The 2011 Nobel Prizes have been announced, honoring preeminent achievements in the fields of physics, chemistry, medicine, literature, the promotion of peace, and economics. Here's what you need to know about the three science-related Nobel Prizes.
The physics prize has been divided among three scientists, with half going to Saul Perlmutter of the Supernova Cosmology Project at Berkeley and the other half split between Brian P. Schmidt at the Australian National University and Adam G. Riess at Johns Hopkins, both of whom are members of the High-z Supernova Search Team. Even by the standards of the Nobels, these three are being honored for a towering achievement in physics: the 1987 discovery that the expansion of the universe is accelerating. This finding has radically redefined our understanding of the cosmos, and we're still struggling to come to grips with the driver of this expansion, the mysterious dark energy.
This year's chemistry prize goes to Dan Shechtman of the Israel Institute of Technology for the discovery of quasicrystals. Though quasicrystals aren't as famous as dark energy, they're every bit as controversial, as the Nobel committee explains:
On the morning of 8 April 1982, an image counter to the laws of nature appeared in Dan Shechtman's electron microscope. In all solid matter, atoms were believed to be packed inside crystals in symmetrical patterns that were repeated periodically over and over again. For scientists, this repetition was required in order to obtain a crystal.
Shechtman's image, however, showed that the atoms in his crystal were packed in a pattern that could not be repeated. Such a pattern was considered just as impossible as creating a football using only six-cornered polygons, when a sphere needs both five- and six-cornered polygons. His discovery was extremely controversial. In the course of defending his findings, he was asked to leave his research group. However, his battle eventually forced scientists to reconsider their conception of the very nature of matter.
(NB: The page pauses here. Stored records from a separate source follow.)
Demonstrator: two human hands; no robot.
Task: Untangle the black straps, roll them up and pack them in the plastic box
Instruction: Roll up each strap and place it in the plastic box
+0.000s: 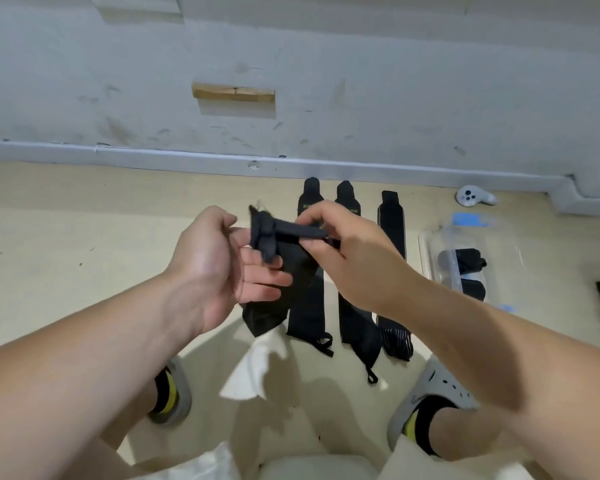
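Both hands work one knotted strap (265, 237) — left hand (219, 268) cradles the knot loosely, right hand (340, 251) pinches the free end; feed it back through, don't yank.

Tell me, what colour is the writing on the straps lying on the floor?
Yellow-green, on the black straps, in the head view.

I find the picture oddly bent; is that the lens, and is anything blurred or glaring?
Head view: the wide lens bows the wall ledge; the clear plastic box is hazy with pale reflections; the white controller looks smeared; soft shadows fall on the floor below the knotted strap.
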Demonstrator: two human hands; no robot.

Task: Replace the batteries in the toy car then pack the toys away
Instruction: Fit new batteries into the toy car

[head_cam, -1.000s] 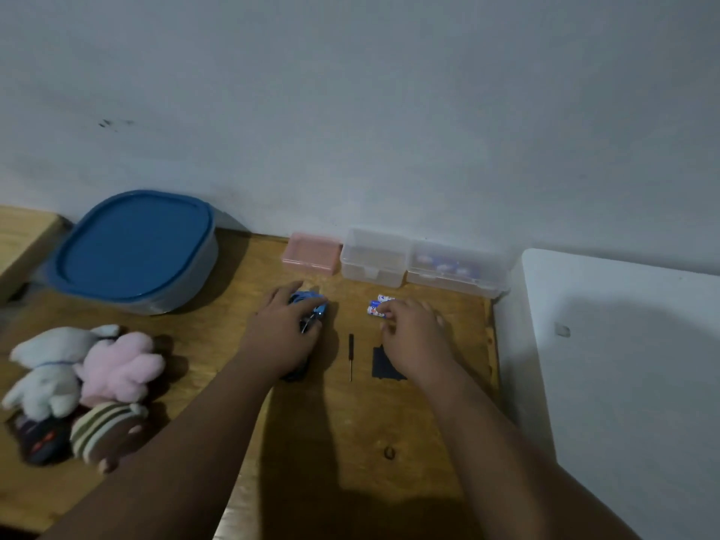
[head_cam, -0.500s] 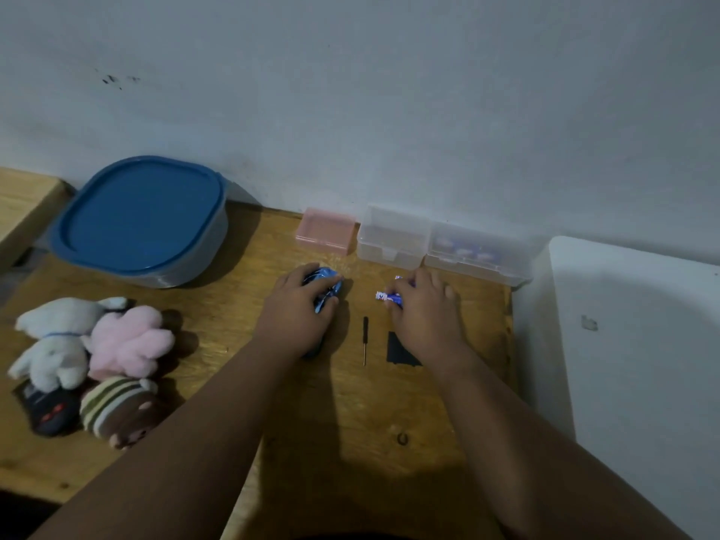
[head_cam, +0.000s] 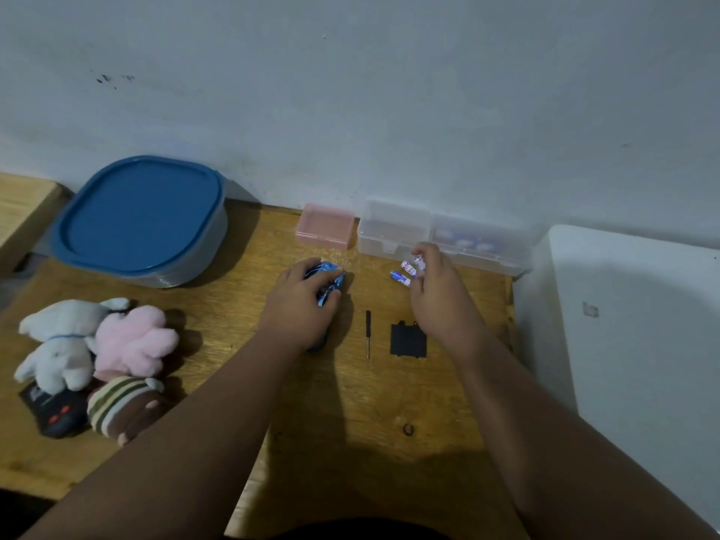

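Left hand (head_cam: 302,302) clamps car (head_cam: 329,280); right hand (head_cam: 440,294) fingers pinch batteries (head_cam: 405,271). Risk: loose pinch, battery drops, rolls off worktop (head_cam: 374,403).

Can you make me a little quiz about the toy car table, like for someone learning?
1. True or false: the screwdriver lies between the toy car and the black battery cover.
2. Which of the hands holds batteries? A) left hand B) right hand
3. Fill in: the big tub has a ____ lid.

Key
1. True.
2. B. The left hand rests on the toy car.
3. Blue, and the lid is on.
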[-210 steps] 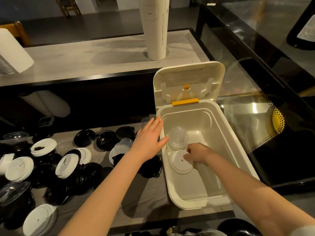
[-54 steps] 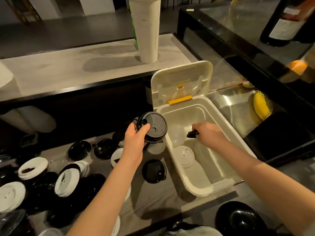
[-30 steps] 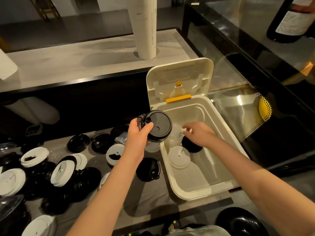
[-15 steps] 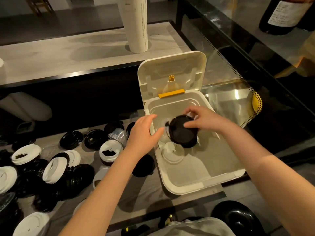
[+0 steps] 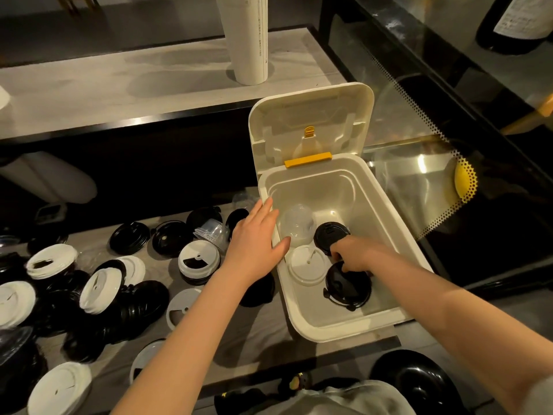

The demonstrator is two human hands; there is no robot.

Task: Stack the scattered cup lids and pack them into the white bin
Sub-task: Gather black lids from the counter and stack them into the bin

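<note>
Judging by their look, these lids are thin moulded plastic: featherlight, springy at the rim and a little slick. I would take any stack by its outer edge, thumb opposite fingers, and not press on the crown, where a sip tab or a dome could dent.

My right hand (image 5: 353, 256) is down inside the white plastic bin (image 5: 344, 327), with its fingers curled over the far edge of the near stack of black plastic cup lids (image 5: 348, 287). That stack sits on the bin floor at the near right. My left hand (image 5: 254, 244) lies flat on the bin's left rim with its fingers straight, holding nothing; I take it to be steadying the bin.

Also in the bin are a second stack of black lids (image 5: 330, 235) just beyond the right hand, a stack of flat white lids (image 5: 308, 265) to its left, and clear dome lids (image 5: 297, 224) at the far left. The hinged white cover (image 5: 311, 121) stands open. Many loose black and white cup lids (image 5: 199, 259) lie scattered on the grey counter (image 5: 263, 333) left of the bin.

The right fingertips are hidden under the knuckles, so I cannot tell how firm the hold is. I cannot count the lids in any stack. The clear domes barely separate from the pale bin wall. One black lid (image 5: 260, 295) is half covered by my left wrist. The dark heap at the left edge is cut off, black on black, and hard to sort.
</note>
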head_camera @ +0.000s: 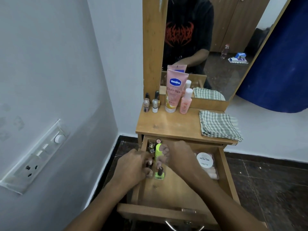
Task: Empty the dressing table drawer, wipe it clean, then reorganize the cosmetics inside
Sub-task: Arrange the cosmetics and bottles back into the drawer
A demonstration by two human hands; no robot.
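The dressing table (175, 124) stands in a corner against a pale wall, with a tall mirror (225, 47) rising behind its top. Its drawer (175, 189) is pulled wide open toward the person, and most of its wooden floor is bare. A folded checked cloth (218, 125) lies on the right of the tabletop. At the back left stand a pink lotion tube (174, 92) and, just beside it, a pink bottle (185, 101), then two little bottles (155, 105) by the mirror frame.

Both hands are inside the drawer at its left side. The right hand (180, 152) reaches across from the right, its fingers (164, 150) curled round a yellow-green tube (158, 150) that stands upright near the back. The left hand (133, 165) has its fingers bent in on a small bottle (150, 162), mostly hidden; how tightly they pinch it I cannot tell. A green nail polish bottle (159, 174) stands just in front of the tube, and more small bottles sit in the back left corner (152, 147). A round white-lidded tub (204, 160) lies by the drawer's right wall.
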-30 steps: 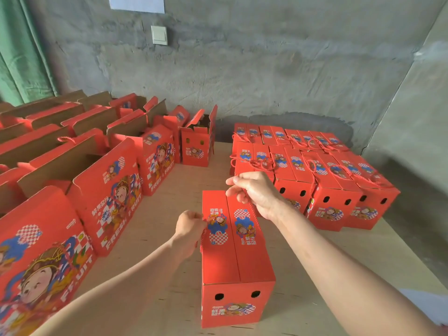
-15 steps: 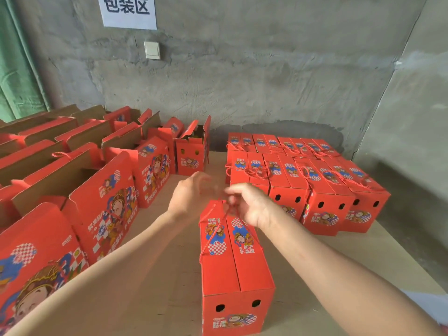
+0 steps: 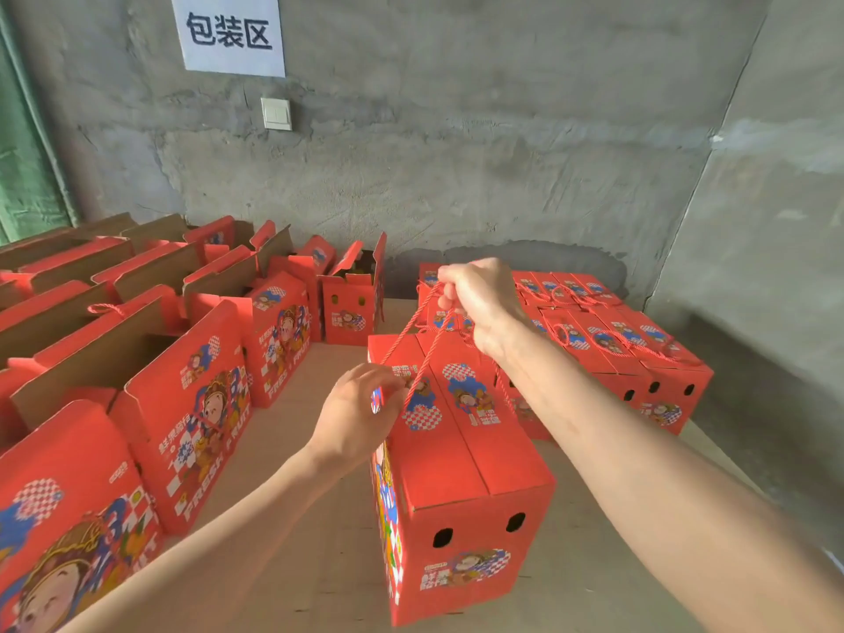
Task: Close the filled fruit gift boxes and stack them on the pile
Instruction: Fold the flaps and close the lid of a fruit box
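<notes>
1. Right hand [image 3: 479,303]: clenched round the red cord [image 3: 429,356], raised above the box's far end; the cord runs taut in two strands down to the box top
2. Left hand [image 3: 356,418]: at the box's upper left edge, fingers curled where the cord meets the flap; cannot tell whether it pinches the cord or only presses the cardboard
3. Box [image 3: 461,454]: red, printed, both top flaps shut with a seam down the middle, two round holes in the near end; mid-table, nearest the person
4. Table [image 3: 319,541]: pale wood, bearing all boxes
5. Pile [image 3: 639,354]: closed boxes in rows at right rear, just behind the box, cords lying on their lids
6. Open boxes [image 3: 182,404]: rows along the left, flaps up
7. Wall [image 3: 456,153]: grey concrete, with a white sign [image 3: 228,34] and a switch [image 3: 276,114]
</notes>
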`<action>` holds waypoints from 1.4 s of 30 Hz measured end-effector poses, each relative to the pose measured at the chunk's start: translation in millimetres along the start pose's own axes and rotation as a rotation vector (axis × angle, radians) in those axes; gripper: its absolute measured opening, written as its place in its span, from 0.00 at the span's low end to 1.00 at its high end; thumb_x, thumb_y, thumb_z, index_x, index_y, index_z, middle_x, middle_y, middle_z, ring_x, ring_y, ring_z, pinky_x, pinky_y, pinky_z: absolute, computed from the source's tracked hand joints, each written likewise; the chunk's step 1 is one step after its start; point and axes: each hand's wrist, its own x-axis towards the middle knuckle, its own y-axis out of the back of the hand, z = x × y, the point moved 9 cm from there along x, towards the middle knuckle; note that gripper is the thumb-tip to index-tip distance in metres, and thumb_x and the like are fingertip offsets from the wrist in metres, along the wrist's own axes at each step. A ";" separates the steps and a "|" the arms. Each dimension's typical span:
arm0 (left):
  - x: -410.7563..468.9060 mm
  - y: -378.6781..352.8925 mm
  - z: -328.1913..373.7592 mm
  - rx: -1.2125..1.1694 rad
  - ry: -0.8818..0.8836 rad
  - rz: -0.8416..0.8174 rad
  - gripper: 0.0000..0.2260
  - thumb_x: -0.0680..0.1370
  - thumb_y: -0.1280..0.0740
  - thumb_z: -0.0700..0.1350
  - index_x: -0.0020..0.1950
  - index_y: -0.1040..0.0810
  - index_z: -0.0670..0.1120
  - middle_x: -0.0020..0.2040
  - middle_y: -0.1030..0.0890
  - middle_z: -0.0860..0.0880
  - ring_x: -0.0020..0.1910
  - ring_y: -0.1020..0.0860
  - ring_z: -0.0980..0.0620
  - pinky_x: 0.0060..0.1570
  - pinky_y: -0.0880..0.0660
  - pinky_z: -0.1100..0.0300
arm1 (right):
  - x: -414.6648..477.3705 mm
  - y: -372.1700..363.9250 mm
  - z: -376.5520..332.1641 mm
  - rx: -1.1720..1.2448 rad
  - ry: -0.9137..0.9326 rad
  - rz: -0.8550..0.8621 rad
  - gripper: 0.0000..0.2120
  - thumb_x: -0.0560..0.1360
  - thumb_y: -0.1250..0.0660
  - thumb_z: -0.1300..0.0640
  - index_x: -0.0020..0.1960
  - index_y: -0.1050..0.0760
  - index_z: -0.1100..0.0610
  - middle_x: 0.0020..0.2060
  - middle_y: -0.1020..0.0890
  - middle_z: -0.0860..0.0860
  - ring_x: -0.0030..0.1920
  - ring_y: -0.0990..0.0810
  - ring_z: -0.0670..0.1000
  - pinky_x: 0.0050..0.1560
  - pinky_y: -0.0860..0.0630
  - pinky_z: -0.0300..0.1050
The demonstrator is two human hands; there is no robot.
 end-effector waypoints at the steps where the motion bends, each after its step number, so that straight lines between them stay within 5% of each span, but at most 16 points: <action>1: 1.7 0.5 1.1 -0.016 -0.001 0.000 0.05 0.75 0.32 0.38 0.48 0.18 0.40 0.48 0.20 0.52 0.51 0.24 0.53 0.53 0.29 0.60 | 4.4 3.9 -3.1 0.000 -0.012 0.022 0.14 0.70 0.36 0.65 0.26 0.30 0.58 0.20 0.28 0.50 0.26 0.26 0.50 0.33 0.32 0.41; 4: 0.9 -12.2 -11.4 -0.015 0.043 -0.110 0.06 0.75 0.32 0.40 0.50 0.18 0.41 0.52 0.21 0.52 0.56 0.25 0.51 0.56 0.31 0.63 | 8.4 5.5 5.9 0.041 -0.092 0.024 0.12 0.69 0.38 0.67 0.28 0.30 0.59 0.20 0.29 0.50 0.23 0.27 0.49 0.26 0.35 0.34; 9: -19.6 -41.0 -40.0 0.002 0.105 -0.260 0.14 0.78 0.35 0.46 0.63 0.23 0.46 0.67 0.27 0.51 0.67 0.31 0.55 0.62 0.39 0.68 | 10.1 -1.1 33.6 -0.017 -0.136 0.018 0.08 0.66 0.39 0.68 0.30 0.30 0.60 0.15 0.29 0.48 0.26 0.26 0.51 0.29 0.34 0.37; 17: -61.5 -100.5 -61.4 -0.052 0.249 -0.416 0.16 0.81 0.40 0.49 0.66 0.26 0.44 0.66 0.29 0.48 0.68 0.33 0.52 0.56 0.43 0.73 | 1.5 0.9 101.6 -0.147 -0.210 -0.016 0.14 0.73 0.37 0.66 0.29 0.26 0.60 0.28 0.21 0.55 0.37 0.21 0.53 0.47 0.27 0.45; 22: -67.7 -114.0 -58.5 -0.083 0.307 -0.401 0.18 0.79 0.36 0.48 0.68 0.31 0.45 0.64 0.30 0.47 0.53 0.30 0.55 0.49 0.38 0.72 | -30.2 -8.7 134.0 -0.363 -0.324 -0.352 0.07 0.75 0.34 0.61 0.37 0.25 0.60 0.23 0.22 0.51 0.25 0.24 0.44 0.28 0.34 0.37; 26: -81.0 -120.8 -48.4 -0.105 0.323 -0.461 0.26 0.79 0.37 0.50 0.75 0.42 0.45 0.75 0.43 0.47 0.63 0.29 0.50 0.56 0.37 0.69 | -11.4 21.5 105.9 -0.117 -0.277 -0.056 0.09 0.77 0.37 0.63 0.39 0.24 0.63 0.24 0.27 0.51 0.25 0.26 0.49 0.29 0.27 0.38; 29: -85.2 -117.0 -28.4 -0.145 0.254 -0.451 0.31 0.79 0.38 0.53 0.77 0.49 0.46 0.77 0.49 0.47 0.73 0.40 0.52 0.63 0.40 0.67 | -9.2 39.8 87.1 -0.091 -0.235 0.078 0.10 0.76 0.37 0.65 0.35 0.25 0.63 0.23 0.28 0.51 0.24 0.28 0.49 0.25 0.29 0.36; 34: -69.9 -104.9 24.4 -0.323 0.207 -0.423 0.36 0.74 0.38 0.63 0.77 0.50 0.54 0.78 0.56 0.54 0.75 0.45 0.56 0.64 0.44 0.67 | 1.8 65.4 35.8 -0.035 -0.126 0.254 0.12 0.74 0.36 0.64 0.32 0.26 0.60 0.16 0.29 0.45 0.19 0.29 0.45 0.24 0.33 0.34; 42: -0.4 -112.3 103.4 -0.678 0.178 -0.427 0.34 0.76 0.34 0.56 0.77 0.48 0.52 0.78 0.47 0.54 0.75 0.46 0.58 0.74 0.47 0.58 | 18.8 138.6 -39.7 0.129 0.029 0.467 0.12 0.72 0.35 0.66 0.30 0.27 0.58 0.15 0.31 0.46 0.21 0.33 0.47 0.28 0.36 0.39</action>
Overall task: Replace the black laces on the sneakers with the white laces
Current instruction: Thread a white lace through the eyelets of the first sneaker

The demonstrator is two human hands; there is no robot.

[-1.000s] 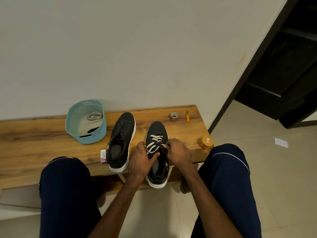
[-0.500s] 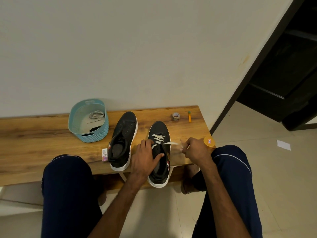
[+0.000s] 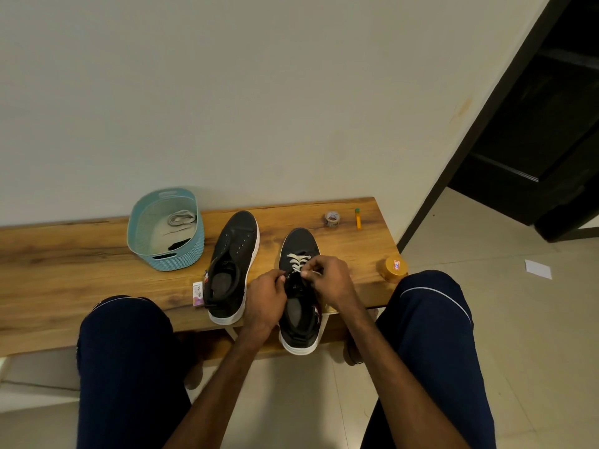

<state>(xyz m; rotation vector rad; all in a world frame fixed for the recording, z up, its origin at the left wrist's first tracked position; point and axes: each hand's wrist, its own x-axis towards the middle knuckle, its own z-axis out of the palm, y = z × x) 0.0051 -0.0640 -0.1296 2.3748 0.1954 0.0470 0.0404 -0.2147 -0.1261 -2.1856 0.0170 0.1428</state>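
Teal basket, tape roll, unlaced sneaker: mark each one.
Teal basket (image 3: 176, 263): head view, front outer wall.
Tape roll (image 3: 332, 219): head view, middle of the roll.
Unlaced sneaker (image 3: 241, 226): head view, toe cap.

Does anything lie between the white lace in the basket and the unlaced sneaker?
Only the wall of the teal basket: the white lace lies inside it, and it stands just beside the unlaced sneaker, nothing between them.

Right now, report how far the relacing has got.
Done: the laced sneaker carries white lace across its front eyelets. In hand: the right hand pinches that lace at the upper eyelets while the left hand grips the sneaker. Left: its top eyelets, and the other sneaker, unlaced; a spare lace lies in the basket.
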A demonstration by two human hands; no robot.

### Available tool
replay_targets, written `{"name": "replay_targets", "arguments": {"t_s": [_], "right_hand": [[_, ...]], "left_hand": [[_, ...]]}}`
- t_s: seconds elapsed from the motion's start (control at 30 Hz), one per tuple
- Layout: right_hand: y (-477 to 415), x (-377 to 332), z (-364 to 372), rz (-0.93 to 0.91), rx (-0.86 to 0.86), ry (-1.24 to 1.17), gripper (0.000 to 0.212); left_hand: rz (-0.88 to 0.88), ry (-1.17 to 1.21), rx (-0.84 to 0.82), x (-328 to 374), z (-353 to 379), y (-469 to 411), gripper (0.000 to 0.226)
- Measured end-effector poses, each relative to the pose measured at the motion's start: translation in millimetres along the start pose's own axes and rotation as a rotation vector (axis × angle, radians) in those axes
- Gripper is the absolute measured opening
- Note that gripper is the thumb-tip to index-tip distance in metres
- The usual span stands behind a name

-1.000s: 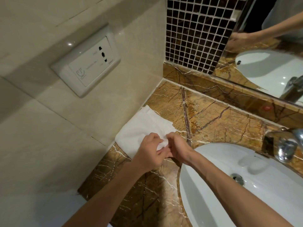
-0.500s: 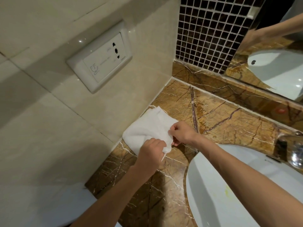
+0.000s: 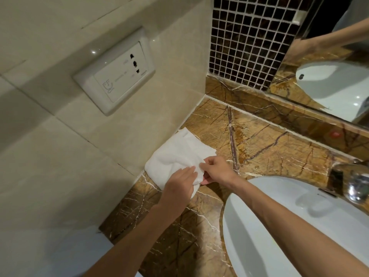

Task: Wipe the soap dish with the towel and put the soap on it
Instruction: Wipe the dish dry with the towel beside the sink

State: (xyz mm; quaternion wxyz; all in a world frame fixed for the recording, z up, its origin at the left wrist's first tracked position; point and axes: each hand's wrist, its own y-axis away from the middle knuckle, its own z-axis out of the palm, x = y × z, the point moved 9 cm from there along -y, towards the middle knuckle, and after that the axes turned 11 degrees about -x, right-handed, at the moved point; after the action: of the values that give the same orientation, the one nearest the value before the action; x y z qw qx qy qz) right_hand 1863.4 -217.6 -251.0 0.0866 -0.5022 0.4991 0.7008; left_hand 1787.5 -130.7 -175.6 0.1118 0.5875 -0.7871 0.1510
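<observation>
A white towel (image 3: 177, 152) lies folded on the brown marble counter (image 3: 265, 144), against the left wall. My left hand (image 3: 179, 186) rests flat on its near corner, fingers extended on the cloth. My right hand (image 3: 216, 169) pinches the same corner from the right, thumb and fingers closed on the fabric. No soap dish and no soap can be seen; whether anything lies under the towel or my hands is hidden.
A white sink basin (image 3: 289, 226) fills the lower right, with a chrome faucet (image 3: 353, 180) at its far right. A wall socket plate (image 3: 115, 72) sits on the beige tiled wall. Dark mosaic tiles (image 3: 249, 41) and a mirror (image 3: 335, 72) stand behind the counter.
My left hand has opened from a fist to lie flat on the towel's corner. My right hand stays pinching that corner. The camera has shifted a little.
</observation>
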Motion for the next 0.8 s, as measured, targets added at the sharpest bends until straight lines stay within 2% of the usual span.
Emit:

Scientists have since accepted the existence of quasicrystals and found both naturally occurring and artificial examples of this exotic structure, which manages to be both regular and non-repeating. For more on Shecthman's work, check out the Nobel site, and his own research page is found here.
The last of the three science Nobels has also been divided among three researchers, with one half split between Bruce A. Beutler of the Scripps Research Institute and Jules A. Hoffmann of France's National Center of Scientific Research and the other half awarded to the recently deceased Ralph M. Steinman, formerly of Rockefeller University. Steinman, who died just three days before his prize was awarded, sadly becomes just the fourth person to receive a posthumous Nobel, as generally all laureates must still be alive. The Nobel committee believed Steinman was still alive when they awarded him the prize, and they have subsequently decided that the prize "was made in good faith" and that he keeps his posthumous honor.
Their work all focused on the immune system, with Beutler and Hoffman working on the activation of innate immunity while Steinman discovered the dendritic cell and how it fit into adaptive immunity. Here's the announcement from the Nobel Committee:
This year's Nobel Laureates have revolutionized our understanding of the immune system by discovering key principles for its activation.
Scientists have long been searching for the gatekeepers of the immune response by which man and other animals defend themselves against attack by bacteria and other microorganisms. Bruce Beutler and Jules Hoffmann discovered receptor proteins that can recognize such microorganisms and activate innate immunity, the first step in the body's immune response. Ralph Steinman discovered the dendritic cells of the immune system and their unique capacity to activate and regulate adaptive immunity, the later stage of the immune response during which microorganisms are cleared from the body.
The discoveries of the three Nobel Laureates have revealed how the innate and adaptive phases of the immune response are activated and thereby provided novel insights into disease mechanisms. Their work has opened up new avenues for the development of prevention and therapy against infections, cancer, and inflammatory diseases.